* [PROBLEM TO SOLVE]:
Each line below should be restated exactly, with nothing dropped.

* [DATA SHOWN]:
────────
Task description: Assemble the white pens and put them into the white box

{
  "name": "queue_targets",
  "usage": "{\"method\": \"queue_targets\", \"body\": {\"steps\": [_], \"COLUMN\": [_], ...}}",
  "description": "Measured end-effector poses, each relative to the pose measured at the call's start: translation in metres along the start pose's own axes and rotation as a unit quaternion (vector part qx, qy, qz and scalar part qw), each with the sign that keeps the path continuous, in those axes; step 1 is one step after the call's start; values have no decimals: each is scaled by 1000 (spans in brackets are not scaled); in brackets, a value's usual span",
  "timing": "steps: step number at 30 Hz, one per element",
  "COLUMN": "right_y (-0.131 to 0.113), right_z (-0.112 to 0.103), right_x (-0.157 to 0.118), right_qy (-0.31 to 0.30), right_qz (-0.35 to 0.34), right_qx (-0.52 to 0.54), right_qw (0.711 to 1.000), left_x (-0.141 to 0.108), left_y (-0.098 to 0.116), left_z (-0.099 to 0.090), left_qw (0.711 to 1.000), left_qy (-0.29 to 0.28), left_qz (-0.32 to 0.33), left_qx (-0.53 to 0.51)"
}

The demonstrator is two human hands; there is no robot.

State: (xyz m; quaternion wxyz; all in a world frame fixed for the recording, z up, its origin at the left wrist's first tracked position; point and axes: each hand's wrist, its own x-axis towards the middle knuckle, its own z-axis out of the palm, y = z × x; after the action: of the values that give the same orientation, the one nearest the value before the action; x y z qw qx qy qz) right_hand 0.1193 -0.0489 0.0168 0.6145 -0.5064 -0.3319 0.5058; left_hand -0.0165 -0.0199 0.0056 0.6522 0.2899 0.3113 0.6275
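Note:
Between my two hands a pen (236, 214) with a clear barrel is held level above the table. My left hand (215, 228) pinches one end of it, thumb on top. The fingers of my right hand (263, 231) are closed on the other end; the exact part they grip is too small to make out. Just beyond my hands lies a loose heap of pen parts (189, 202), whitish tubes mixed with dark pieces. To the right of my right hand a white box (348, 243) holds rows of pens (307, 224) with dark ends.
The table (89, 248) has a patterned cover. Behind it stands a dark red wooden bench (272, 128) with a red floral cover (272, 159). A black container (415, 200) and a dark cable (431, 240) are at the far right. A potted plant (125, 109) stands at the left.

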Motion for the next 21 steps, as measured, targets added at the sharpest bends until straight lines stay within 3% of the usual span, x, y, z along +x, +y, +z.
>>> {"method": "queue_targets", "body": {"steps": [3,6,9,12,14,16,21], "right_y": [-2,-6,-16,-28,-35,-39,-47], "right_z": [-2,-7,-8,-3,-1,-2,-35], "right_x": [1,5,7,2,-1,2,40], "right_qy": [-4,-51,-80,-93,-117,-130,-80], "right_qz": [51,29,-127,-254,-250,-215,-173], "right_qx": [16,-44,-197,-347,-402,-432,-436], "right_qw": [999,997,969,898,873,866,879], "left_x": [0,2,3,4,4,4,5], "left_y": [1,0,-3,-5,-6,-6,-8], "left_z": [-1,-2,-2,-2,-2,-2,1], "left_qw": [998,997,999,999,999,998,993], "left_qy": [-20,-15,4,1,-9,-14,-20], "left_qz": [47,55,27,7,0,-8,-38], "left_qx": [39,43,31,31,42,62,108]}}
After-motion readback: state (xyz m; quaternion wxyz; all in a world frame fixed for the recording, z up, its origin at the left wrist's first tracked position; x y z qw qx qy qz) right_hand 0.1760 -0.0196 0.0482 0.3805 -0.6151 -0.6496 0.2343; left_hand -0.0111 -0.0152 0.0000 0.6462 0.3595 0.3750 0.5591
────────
* [RESPONSE AREA]:
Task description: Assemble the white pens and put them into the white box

{
  "name": "queue_targets",
  "usage": "{\"method\": \"queue_targets\", \"body\": {\"steps\": [_], \"COLUMN\": [_], ...}}",
  "description": "Measured end-effector poses, each relative to the pose measured at the call's start: translation in metres along the start pose's own axes and rotation as a unit quaternion (vector part qx, qy, qz and scalar part qw), each with the sign that keeps the path continuous, in those axes; step 1 is one step after the call's start; values have no decimals: each is scaled by 1000 (spans in brackets are not scaled); in brackets, a value's usual span",
  "timing": "steps: step number at 30 Hz, one per element",
  "COLUMN": "right_y (-0.131 to 0.113), right_z (-0.112 to 0.103), right_x (-0.157 to 0.118), right_qy (-0.31 to 0.30), right_qz (-0.35 to 0.34), right_qx (-0.52 to 0.54), right_qw (0.711 to 1.000), left_x (-0.141 to 0.108), left_y (-0.098 to 0.116), left_z (-0.099 to 0.090), left_qw (0.711 to 1.000), left_qy (-0.29 to 0.28), left_qz (-0.32 to 0.33), left_qx (-0.53 to 0.51)"
}

The demonstrator is two human hands; there is no robot.

State: (xyz m; quaternion wxyz; all in a world frame fixed for the recording, z up, its origin at the left wrist's first tracked position; point and axes: each hand's wrist, its own x-axis towards the middle knuckle, its own z-axis out of the palm, y = z × x; after the action: of the values that give the same orientation, the one nearest the value before the action; x y z qw qx qy qz) right_hand 0.1193 -0.0489 0.0168 0.6145 -0.5064 -0.3319 0.5058; left_hand -0.0165 -0.0199 0.0056 0.6522 0.2899 0.3113 0.6275
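Note:
Between my two hands a pen (236, 214) with a clear barrel is held level above the table. My left hand (215, 228) pinches one end of it, thumb on top. The fingers of my right hand (263, 231) are closed on the other end; the exact part they grip is too small to make out. Just beyond my hands lies a loose heap of pen parts (189, 202), whitish tubes mixed with dark pieces. To the right of my right hand a white box (348, 243) holds rows of pens (307, 224) with dark ends.
The table (89, 248) has a patterned cover. Behind it stands a dark red wooden bench (272, 128) with a red floral cover (272, 159). A black container (415, 200) and a dark cable (431, 240) are at the far right. A potted plant (125, 109) stands at the left.
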
Motion for the next 21 steps, as measured, targets added at the sharpest bends until straight lines stay within 3% of the usual span, x, y, z along +x, +y, +z.
>>> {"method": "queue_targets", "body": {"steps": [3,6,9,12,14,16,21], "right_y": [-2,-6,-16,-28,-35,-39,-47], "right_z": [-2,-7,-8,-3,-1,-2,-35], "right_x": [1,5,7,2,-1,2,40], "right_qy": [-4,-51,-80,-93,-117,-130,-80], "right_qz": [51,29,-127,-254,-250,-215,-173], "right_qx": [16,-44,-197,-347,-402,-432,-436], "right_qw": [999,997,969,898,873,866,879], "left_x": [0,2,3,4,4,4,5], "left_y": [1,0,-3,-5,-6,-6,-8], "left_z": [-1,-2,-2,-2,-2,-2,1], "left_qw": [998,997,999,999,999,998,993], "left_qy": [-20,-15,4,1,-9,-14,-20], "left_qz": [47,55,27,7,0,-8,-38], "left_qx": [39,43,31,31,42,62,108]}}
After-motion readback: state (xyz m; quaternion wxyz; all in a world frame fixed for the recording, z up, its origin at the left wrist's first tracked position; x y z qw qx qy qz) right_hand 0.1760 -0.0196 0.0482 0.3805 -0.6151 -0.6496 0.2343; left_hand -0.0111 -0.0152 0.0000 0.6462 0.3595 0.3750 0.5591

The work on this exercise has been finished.